A dark joke: This is not the Lugoff-Elgin high school reunion I was expecting this year!

I think Jason would appreciate a little black humor. Those of you who remember my friend Robert Jason Wright and me, Donnie Mac, may recall that we spent a good deal of time laughing. Do you remember seeing Donnie and Jason crying? No. No you do not.

I’m going to let you in on a little secret. We were not laughing along with you. You were not in our joke. And you were not going to be let in. Not unless you earned your way in by first enduring that sardonic, derisive, and knowing laughter of ours. He suffered no fools. I followed his lead.

One of my earliest distinct memories of my friend—a best friend, as he’d come to be—were of his relocation out of our third grade classroom to another section. He and another classmate had tested very highly, or shown great promise, or had met some such metric, and as a result received the distinct honor of being paraded away to take their place among the more advanced learners. I recall watching Jason, bright and happy, take a enormous stack of books and go to leave on what to me looked like a wondrous and mysterious adventure. These were the smart kids. These kids knew something I didn’t. Walking out of that classroom is a person to emulate, I thought in my eight year-old way. One in whom I should cultivate friendship. One from whom I could learn.

And which I would do, on both counts.

Later, Jason and I would not only become friends, but partners in crime—creative crime. For a while we drew comic books, but owing to an obsession we both had with M*A*S*H, the popular TV series (as well as the darkly satiric Robert Altman feature film), we tried writing our own version of the show, or the movie, or the novel on which it’d all been based. This experience represented my first steps along the storytelling path I’ve walked for the rest of my life. And he was there for that. Nurtured those instincts. Goaded them on.

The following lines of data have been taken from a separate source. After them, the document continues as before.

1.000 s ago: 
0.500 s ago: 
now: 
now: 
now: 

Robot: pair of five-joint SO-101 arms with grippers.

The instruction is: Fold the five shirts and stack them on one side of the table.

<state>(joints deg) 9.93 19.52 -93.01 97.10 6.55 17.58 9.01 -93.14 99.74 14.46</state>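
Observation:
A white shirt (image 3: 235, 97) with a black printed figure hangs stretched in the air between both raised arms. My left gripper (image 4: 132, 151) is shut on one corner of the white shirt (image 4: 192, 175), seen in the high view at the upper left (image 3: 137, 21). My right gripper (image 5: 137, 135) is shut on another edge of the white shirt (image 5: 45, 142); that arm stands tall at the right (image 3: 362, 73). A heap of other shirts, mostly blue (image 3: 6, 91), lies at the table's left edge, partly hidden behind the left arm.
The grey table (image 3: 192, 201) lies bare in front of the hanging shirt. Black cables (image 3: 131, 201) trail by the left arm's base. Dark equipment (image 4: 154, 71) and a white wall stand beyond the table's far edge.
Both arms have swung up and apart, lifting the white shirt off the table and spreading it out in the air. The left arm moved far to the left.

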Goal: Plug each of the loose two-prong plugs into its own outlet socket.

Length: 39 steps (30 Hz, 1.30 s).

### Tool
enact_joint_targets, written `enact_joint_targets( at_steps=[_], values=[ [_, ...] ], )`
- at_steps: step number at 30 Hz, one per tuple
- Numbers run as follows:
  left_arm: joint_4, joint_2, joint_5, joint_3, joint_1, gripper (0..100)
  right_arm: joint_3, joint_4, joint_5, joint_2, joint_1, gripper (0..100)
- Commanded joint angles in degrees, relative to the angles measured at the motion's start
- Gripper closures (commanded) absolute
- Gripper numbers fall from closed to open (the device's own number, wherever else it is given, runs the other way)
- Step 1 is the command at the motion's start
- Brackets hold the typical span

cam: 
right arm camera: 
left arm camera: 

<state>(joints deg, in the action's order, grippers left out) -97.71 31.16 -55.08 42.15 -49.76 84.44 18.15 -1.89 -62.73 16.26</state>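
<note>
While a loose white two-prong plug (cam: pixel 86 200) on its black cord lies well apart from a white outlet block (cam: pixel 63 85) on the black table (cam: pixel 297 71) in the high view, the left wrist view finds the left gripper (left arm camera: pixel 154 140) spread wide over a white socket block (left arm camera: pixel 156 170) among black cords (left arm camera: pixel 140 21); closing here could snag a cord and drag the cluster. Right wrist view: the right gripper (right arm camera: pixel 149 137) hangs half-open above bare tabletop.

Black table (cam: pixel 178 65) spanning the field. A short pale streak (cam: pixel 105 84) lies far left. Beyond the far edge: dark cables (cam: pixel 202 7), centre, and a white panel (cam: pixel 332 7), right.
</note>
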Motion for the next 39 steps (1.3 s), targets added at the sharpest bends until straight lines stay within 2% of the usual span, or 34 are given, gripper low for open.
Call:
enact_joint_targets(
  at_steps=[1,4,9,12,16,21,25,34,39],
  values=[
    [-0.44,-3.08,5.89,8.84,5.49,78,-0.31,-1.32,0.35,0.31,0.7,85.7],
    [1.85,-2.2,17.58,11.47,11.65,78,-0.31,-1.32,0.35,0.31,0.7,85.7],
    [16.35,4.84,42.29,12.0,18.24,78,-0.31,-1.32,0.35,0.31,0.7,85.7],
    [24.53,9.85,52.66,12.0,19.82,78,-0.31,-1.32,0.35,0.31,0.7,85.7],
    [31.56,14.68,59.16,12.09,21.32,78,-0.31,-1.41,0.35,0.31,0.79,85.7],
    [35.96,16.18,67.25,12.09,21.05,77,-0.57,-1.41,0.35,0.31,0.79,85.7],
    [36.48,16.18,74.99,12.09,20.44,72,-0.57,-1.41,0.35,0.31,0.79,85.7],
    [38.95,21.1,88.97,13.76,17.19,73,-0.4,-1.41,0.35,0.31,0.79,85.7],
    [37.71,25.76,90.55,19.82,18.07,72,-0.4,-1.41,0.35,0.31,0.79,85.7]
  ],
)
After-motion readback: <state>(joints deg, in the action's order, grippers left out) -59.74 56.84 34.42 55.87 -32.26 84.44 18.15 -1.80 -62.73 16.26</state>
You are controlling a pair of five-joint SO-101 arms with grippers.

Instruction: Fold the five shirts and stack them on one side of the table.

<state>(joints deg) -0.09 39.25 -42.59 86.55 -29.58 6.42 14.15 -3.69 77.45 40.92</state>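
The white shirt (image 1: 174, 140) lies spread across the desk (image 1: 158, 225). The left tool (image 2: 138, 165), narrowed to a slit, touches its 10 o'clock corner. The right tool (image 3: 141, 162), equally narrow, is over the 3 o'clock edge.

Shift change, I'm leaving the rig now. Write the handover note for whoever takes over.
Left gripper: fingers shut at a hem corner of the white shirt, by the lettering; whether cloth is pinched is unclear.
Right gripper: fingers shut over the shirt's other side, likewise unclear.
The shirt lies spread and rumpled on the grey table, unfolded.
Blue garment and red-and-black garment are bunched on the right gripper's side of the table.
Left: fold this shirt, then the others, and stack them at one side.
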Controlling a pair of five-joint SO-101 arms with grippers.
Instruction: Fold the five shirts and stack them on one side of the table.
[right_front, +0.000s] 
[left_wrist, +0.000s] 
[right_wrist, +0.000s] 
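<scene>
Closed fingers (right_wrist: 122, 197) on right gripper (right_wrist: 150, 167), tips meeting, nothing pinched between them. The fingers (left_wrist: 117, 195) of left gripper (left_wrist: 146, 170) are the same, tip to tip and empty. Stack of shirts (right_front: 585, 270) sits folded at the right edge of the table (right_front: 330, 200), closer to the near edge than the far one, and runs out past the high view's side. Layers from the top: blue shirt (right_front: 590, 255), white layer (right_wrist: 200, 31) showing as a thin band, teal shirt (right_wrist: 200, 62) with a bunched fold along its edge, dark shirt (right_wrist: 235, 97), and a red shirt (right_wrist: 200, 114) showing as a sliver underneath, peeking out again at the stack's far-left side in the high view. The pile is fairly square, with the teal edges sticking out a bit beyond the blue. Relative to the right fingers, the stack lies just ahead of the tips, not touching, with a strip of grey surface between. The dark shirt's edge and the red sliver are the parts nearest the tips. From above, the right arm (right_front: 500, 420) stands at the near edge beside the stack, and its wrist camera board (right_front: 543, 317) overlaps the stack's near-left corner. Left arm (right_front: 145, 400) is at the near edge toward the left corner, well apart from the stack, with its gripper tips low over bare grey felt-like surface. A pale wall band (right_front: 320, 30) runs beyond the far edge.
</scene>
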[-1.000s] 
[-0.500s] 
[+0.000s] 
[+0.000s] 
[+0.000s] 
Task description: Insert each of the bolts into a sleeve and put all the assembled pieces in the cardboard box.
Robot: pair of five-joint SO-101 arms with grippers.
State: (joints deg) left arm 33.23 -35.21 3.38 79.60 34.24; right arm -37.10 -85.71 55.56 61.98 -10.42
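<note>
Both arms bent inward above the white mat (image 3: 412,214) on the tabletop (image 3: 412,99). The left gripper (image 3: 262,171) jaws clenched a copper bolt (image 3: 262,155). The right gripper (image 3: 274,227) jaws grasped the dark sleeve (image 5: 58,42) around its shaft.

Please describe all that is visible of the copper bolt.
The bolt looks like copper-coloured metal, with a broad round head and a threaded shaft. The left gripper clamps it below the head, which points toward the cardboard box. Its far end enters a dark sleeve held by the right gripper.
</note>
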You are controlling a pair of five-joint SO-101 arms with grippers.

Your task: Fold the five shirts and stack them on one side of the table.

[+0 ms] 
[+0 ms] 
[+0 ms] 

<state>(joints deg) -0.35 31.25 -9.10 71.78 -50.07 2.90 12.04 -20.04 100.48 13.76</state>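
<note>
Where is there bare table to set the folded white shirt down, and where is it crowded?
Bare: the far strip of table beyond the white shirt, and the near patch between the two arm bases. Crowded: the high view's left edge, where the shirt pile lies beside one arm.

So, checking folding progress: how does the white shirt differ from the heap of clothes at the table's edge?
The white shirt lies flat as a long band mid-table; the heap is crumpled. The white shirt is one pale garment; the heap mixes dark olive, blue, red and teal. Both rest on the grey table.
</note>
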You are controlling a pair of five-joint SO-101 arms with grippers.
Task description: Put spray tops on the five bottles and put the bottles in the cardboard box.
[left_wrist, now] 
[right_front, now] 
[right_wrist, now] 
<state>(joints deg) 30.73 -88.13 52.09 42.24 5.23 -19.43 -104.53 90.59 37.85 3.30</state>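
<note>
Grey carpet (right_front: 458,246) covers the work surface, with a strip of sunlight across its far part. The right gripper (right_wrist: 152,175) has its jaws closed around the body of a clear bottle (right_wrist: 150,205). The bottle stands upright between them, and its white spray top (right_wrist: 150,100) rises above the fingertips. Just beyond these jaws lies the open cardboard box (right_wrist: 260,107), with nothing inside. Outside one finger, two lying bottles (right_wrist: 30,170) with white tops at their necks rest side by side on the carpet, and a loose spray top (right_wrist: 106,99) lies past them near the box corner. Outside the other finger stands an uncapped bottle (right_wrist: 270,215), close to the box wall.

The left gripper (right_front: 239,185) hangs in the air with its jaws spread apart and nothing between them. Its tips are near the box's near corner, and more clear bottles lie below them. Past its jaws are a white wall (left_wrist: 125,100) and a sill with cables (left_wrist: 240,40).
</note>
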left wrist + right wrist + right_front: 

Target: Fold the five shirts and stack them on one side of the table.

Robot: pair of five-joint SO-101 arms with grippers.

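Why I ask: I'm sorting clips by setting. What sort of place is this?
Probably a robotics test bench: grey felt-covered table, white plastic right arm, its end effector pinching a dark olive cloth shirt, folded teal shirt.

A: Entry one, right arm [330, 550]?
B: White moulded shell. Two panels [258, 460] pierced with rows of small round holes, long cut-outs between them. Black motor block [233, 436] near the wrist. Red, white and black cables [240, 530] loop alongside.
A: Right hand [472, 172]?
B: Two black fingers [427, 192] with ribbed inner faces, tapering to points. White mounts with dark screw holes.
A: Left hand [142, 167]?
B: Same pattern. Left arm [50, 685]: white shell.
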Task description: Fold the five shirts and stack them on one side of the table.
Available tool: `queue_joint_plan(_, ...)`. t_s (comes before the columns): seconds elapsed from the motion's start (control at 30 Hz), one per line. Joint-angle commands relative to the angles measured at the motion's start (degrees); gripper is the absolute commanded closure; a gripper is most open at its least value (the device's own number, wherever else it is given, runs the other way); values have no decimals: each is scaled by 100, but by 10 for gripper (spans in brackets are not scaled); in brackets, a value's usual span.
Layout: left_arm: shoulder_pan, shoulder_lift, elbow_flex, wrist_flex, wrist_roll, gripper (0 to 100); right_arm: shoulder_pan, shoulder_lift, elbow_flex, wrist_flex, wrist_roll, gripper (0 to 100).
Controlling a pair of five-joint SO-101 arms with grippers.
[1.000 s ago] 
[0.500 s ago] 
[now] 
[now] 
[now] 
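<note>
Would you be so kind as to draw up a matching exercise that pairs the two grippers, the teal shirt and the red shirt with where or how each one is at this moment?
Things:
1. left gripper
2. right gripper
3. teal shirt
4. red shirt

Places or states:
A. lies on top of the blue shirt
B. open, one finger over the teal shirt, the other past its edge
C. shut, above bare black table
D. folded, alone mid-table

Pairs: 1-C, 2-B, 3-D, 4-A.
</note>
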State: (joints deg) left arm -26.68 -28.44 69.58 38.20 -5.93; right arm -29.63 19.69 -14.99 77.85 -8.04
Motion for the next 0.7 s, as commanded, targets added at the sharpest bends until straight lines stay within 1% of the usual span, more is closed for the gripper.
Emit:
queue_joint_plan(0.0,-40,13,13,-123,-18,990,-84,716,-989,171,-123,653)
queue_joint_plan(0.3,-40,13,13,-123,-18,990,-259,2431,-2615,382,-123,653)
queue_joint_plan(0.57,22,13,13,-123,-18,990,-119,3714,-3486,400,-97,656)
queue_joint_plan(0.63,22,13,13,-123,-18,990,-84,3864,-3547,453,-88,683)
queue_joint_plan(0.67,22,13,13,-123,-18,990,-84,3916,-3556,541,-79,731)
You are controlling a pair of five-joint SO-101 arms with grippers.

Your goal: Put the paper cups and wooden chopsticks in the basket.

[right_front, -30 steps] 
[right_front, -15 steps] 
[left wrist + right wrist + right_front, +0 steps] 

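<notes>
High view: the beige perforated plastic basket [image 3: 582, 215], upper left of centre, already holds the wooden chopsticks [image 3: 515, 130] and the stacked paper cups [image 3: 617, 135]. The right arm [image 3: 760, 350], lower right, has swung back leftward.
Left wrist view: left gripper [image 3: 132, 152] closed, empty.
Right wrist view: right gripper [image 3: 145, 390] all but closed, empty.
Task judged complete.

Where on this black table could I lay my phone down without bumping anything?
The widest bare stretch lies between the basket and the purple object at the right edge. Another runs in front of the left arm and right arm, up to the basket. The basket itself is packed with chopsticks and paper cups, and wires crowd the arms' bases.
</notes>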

And then one day we decided we were going one step further—we were going to actually film one of our episodes. We plotted. We planned. We cast the roles, taking particular pleasure in the casting the various young ladies who’d portray the nurses to our wearied, anti-authoritarian army doctors.

But alas, we never made our epic M*A*S*H movie—not only did the 20th century Fox executive we wrote asking permission coldly deny us the use of his trademarks and copyrighted characters, but making movies, we discovered, cost money. Required expertise neither one of us yet possessed.

But a bigger problem loomed: one day Jason finally said to me, “Donnie—even if we can pull this together, we all look like kids. We need to look like exhausted front-line Army surgeons. We need to have 5 o’clock shadows—what are we gonna do, rub charcoal on our faces?” I had known this was an issue. I hated to have to confront it, though. The idea of making our M*A*S*H movie had been such a comfortable and creative fantasy for me. So ambitious. A waking dream. That bubble-burster—that balloon-popper, Jason!

But that was okay: Jason wasn’t wrong—we were all of 13. We had peach fuzz, not the wearied whiskers and graying hair of those adult combat surgeons. I did try to argue that it would work. It would be cool. That the audience would get what we were doing. And be impressed by our efforts— especially all those beautiful young women we wanted to work with on the project.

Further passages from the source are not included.